■ **RECORDS FOR THE EXERCISE**
########################################
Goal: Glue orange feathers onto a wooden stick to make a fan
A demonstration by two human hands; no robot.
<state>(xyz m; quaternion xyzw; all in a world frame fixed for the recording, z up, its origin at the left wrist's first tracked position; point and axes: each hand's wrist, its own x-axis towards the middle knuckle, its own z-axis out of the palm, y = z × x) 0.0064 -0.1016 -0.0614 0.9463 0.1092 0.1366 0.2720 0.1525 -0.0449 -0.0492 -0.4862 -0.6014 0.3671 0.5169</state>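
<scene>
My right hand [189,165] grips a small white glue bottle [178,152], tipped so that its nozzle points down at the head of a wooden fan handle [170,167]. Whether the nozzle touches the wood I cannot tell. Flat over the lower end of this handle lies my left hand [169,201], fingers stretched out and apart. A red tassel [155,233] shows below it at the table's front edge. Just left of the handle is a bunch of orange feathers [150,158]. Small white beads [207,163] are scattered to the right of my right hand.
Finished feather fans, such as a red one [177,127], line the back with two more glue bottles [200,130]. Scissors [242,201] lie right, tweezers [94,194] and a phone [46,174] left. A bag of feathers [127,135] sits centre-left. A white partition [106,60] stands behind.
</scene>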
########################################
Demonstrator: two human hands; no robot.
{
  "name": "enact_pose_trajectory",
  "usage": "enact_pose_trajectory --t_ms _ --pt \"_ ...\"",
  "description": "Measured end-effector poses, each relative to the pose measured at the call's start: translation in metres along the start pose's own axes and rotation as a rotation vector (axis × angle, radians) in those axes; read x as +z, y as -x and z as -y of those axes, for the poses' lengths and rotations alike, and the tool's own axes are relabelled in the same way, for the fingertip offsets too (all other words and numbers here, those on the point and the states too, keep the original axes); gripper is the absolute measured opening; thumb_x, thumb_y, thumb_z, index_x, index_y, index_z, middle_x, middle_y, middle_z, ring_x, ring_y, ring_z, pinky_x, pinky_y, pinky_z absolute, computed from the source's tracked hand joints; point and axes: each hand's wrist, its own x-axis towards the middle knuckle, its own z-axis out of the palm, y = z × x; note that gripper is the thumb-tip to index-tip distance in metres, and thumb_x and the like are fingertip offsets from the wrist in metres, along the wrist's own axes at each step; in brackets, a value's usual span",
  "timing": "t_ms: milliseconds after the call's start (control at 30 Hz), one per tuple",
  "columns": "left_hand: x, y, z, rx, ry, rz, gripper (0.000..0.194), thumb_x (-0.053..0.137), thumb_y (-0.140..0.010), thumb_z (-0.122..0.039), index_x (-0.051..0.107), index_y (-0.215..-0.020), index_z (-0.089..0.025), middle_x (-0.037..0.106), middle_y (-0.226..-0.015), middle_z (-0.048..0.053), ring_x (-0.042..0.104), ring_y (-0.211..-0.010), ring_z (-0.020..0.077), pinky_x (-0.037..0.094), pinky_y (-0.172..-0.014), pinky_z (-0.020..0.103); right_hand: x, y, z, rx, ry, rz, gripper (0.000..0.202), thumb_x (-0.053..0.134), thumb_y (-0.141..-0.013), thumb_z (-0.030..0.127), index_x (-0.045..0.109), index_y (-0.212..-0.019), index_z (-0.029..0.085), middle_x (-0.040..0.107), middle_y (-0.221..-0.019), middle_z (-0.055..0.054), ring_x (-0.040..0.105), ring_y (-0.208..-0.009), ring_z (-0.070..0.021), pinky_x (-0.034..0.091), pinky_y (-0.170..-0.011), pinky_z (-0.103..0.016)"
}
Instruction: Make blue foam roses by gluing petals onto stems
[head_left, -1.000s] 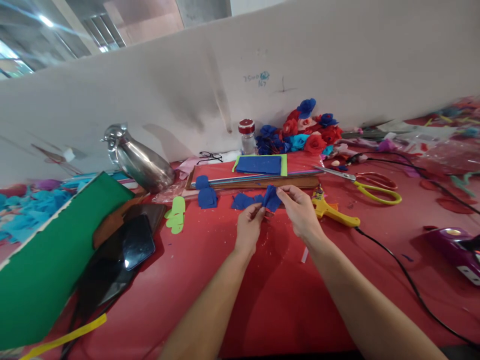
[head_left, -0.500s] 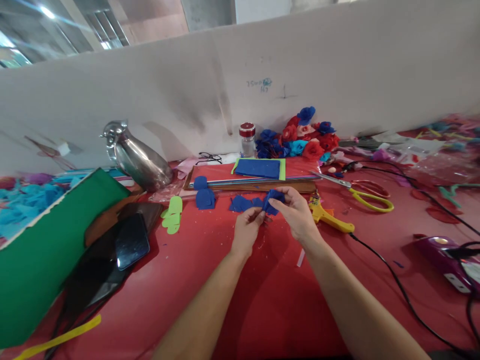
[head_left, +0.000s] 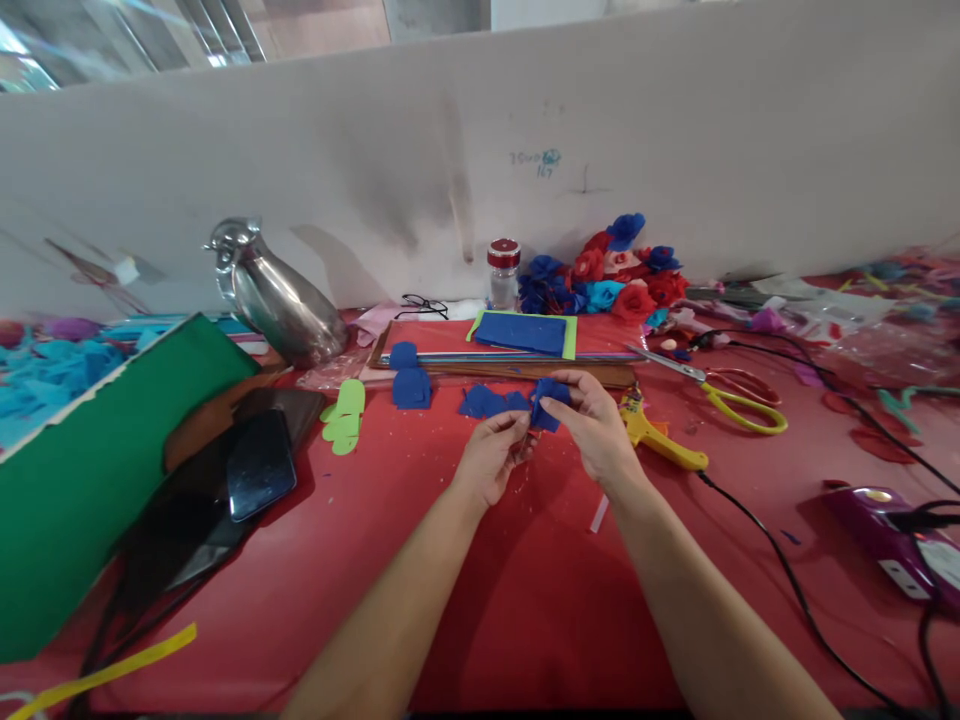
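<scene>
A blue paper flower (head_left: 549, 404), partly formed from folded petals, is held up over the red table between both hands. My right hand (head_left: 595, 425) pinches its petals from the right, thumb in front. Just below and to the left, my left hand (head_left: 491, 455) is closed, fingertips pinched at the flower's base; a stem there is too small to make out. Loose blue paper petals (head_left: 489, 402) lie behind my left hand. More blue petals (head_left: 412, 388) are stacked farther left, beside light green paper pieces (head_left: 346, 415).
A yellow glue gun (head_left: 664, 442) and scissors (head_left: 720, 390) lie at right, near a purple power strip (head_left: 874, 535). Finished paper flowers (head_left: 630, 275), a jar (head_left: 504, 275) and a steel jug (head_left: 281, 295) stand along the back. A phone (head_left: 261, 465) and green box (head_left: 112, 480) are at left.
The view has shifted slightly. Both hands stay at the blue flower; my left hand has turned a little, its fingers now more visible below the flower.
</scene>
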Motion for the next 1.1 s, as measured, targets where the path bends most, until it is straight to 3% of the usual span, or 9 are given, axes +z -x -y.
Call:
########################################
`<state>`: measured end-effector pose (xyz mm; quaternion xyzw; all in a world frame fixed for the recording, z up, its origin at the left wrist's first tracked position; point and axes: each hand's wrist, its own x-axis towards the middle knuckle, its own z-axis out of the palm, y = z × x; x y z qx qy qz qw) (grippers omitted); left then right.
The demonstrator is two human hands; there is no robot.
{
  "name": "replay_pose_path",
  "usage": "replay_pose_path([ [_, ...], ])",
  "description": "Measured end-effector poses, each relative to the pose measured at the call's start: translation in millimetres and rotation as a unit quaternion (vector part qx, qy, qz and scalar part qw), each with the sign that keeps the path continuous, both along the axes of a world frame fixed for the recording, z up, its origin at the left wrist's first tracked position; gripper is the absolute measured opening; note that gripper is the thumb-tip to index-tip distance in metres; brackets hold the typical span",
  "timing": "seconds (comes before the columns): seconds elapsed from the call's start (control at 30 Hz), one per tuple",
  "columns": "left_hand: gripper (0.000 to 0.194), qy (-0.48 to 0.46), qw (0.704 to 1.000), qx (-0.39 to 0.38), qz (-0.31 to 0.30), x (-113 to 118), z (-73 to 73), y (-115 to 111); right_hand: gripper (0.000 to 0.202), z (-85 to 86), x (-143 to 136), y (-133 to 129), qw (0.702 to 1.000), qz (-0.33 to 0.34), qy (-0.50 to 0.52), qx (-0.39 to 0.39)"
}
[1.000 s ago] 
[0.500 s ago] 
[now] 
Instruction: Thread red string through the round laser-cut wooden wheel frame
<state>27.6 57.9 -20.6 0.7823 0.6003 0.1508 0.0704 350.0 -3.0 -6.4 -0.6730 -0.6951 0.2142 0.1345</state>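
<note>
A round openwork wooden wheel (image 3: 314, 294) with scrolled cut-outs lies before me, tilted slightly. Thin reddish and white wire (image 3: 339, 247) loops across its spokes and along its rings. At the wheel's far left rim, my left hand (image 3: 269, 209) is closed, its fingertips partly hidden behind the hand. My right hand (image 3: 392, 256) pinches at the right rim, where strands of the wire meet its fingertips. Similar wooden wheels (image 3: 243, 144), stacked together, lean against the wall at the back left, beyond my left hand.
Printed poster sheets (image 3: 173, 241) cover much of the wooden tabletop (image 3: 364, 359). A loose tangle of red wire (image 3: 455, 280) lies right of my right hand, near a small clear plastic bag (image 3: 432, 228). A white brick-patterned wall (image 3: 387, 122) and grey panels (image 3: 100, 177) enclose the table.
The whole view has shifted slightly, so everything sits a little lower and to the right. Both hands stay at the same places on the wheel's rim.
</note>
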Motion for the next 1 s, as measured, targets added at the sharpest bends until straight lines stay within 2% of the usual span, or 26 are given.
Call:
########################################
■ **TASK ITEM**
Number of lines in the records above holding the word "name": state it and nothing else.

■ **YOUR SOLUTION**
2